They’re from both the bush and the city, young and old, and span various industries, socio-economic statuses and backgrounds.
But the one thing they have in common is that almost all will leave behind grief-struck family, friends and colleagues who had no idea they were struggling.
That’s because men who die by suicide are significantly less likely to have sought help, SANE Australia chief executive Jack Heath said.
“In terms of people engaging with our support services, the ratio is three women for every man,” Mr Heath said.
Despite campaigns aimed at men’s mental health and enormous efforts to reduce the stigma attached to suicide, there’s still something holding Aussie blokes back from reaching out.
And the outcomes of that are alarming.
In 2017, the number of deaths from intentional self harm was 3128. Of those lives lost, 75 per cent — or 2349 — were men, according to the Bureau of Statistics.
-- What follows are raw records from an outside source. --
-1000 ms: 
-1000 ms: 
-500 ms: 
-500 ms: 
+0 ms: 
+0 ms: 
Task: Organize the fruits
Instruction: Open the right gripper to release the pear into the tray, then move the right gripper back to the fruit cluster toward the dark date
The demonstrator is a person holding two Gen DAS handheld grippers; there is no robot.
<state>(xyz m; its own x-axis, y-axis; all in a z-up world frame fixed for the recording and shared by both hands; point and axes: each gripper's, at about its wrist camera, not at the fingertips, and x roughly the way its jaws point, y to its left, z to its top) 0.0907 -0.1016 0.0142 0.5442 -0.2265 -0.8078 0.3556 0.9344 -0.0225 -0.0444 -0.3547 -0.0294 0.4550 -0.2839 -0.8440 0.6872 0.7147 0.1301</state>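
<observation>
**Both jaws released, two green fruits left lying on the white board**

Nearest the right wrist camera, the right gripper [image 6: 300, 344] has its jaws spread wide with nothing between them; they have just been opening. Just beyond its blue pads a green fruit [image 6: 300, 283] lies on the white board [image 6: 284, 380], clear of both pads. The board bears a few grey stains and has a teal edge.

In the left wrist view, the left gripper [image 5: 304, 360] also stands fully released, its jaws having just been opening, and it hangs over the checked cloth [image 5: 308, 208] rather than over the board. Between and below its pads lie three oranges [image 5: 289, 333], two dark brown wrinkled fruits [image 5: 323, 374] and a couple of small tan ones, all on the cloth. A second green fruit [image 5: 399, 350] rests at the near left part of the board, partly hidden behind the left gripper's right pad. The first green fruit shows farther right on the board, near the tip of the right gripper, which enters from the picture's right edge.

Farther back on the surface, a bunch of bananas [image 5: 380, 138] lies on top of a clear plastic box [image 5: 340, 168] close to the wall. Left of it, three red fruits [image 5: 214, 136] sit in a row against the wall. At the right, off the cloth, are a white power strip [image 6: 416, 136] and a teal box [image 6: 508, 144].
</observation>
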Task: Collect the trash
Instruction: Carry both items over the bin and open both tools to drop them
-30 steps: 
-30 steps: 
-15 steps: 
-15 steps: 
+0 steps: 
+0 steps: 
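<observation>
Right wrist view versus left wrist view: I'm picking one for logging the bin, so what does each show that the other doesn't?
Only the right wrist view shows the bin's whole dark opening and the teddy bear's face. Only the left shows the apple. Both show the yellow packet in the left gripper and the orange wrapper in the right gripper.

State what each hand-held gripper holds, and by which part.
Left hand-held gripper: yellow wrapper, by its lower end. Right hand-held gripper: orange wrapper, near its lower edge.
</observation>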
Gotcha4Life is dedicated to an in-school program helping educate young men about resilience and the importance of friendships, and runs a scholarship program with Lifeline to train more males counsellors.
While mental health is an issue across the community — there was a nine per cent increase in the number of suicides of both men and women last year — men are three times more likely to take their own lives. There is a gender imbalance and news.com.au believes this could potentially be changed.
Suicide is the leading cause of death in Australian men aged 15 to 44 — more than double the national road toll.
“It’s incredibly concerning, the over-representation of men in suicide statistics,” Mr Heath said.
“When you look at the suicide rates for women, they peak in the late teens and are pretty consistent over the course of a lifetime. There’s a slight increase in the late 40s but it’s pretty much a flat line across all age groups.
“But when you look at the statistics for men, they go well beyond where women are.
“They steadily climb from the mid to late 20s and peak in the early 50s. They drop off and flat line from there, up until men reach their 80s when they increase again.”
What this tells experts is that men struggle with various different factors depending on their stage of life, but don’t seek help when things get tough.
“Obviously there’s something happening coming into adulthood, big issues in middle age — I’d say around divorce or separation — and again in late life.”
As well as not asking for help when feeling suicidal, a staggering 72 per cent of men don’t seek help for mental health disorders.
Instead, research shows most turn to alcohol, drugs, gambling or other unhealthy activities in a bid to cope with their emotions.
He was part of a tour across Australia, visiting more than 300 schools, and noticed an intriguing pattern.
“If you had a man and a woman presenting, the numbers of young people putting their hand up to share their experiences would be three times more girls than boys,” Mr Heath recalled.
“But when you had two men going in to do the school presentations, it was a 50-50 split.”
It demonstrates that men will often “adopt the behaviours of other men”, he said.
“There’s a notion around men almost needing to have permission to seek help, or needing to see other men seeking help before they will.”
Tailoring the mental health and suicide conversation to men is critical.
The still-ingrained notions of what it means to be a man in Australia are powerful, Mr Heath said.
“In this country we still have quite dominant ideas of what it means to be a man. It’s putting up with things and pushing through, a sense of stoicism.
“There’s also a tendency to share things less so. And I don’t want to over-generalise but there is perhaps a tendency to be less introspective than women.”